コート丈・寸法

和装コート

コートの丈は、目的や好みによってさまざまな丈があります。

長コートといわれる対丈、防寒、礼装目的の9分丈コート、9分丈コートでは少し長いと感じる場合は8分丈コート、ふつうよりやや長めに7分丈コート。もっともポピュラーな半コートとよばれる6分丈コートなどがあります。

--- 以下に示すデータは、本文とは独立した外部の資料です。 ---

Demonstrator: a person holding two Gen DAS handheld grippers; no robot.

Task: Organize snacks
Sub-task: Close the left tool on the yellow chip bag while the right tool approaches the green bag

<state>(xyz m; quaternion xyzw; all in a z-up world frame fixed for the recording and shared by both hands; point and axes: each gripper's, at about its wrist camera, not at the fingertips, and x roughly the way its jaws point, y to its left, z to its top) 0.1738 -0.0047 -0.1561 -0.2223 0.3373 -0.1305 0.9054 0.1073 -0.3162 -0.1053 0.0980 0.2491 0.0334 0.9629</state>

寸法は、袖丈は着物の袖丈から約0.8~1センチマイナス、裄は約0.8~1センチ足したものを用い、コート丈は一般的な半コートで身長の0.6から0.65を基準とし年齢や体型、生地、好みで加減しますが防寒、礼装、おしゃれなどの目的や好みなどで丈を決めます。背の低い方はコート丈で印象が違ってきますので特に注意しましょう。


 さまざまなコート丈 
6分丈
半コートは6分丈コートともいわれ和装コートの中で最も一般的な丈のコートです。着丈(長襦袢の丈)の0.6から0.65くらいを目安とし仕立てられます。太ももの辺りまでの長さで、他の丈と比べ短く軽快な印象でおしゃれコート、普段着用、街着用と身長や年齢に関係なく幅広く用いられています。下に羽織を着る場合は、コート丈に気をつける必要があります。着物の裾は45~50センチくらい見える長さです。
7分丈
7分丈コートは背が高い方などで半コート(6分丈コート)では短く感じる場合や半コートでは寒く感じるので防寒用として、他にセミフォーマルな装いになどの目的で用いられます。コート丈は着丈(長襦袢の丈)の0.7を目安とします。丈は膝くらいまでの長さで少しの長さの違いですが、半コートより落ち着いた印象になります。
8分丈
長コートでは長く感じたり、半コート(6分丈)コートでは防寒にならず、短く感じる場合などにフォーマル用、防寒などの目的で8分丈コートが用いられます。同様に少し長めの9分丈コートもあります。着丈の目安としては着丈(長襦袢の丈)の0.8くらいの長さを基準とします。膝頭がかくれるくらいの丈で、着物の裾が20~25センチ見える程度の長さのフォーマルな印象のコートです。
9分丈
長コートでは長く感じたり、半コート(6分丈)コートでは防寒にならず、短く感じる場合などにフォーマル用、防寒などの目的で9分丈コートが用いられます。着丈の目安としては着丈(長襦袢の丈)の0.9くらいの長さを基準とします。ふくらはぎあたりまでの丈で、着物の裾が10~5センチ見える程度の長さのフォーマルな印象のコートです。
対丈
長コートとは着丈(長襦袢の丈)に1~2センチ足した寸法、対丈で仕立てます。しかし着付けの仕方や帯の位置、体型などにより多少加減します。丈が短いと着物の裾が見えたり、また雨コートの場合、雨が着物にはねて意味を成しません、また丈が長いと草履や下駄に引っかかって歩きにくいこともあります。それに長コート、雨コートは着物と違い、内揚げがないので丈直しが難しいなどの点から着物、帯をした状態で着丈を決めることをおすすめします。雨コートは雨の日用に支度しますが、長コートはフォーマルな装い時や防寒用として用いられます。フォーマル用として仕立てる場合は、生地なども吟味する必要があります。紬で長コートで普段着にというのもしゃれていますし、加えて防水加工をすると雨コートにもなります。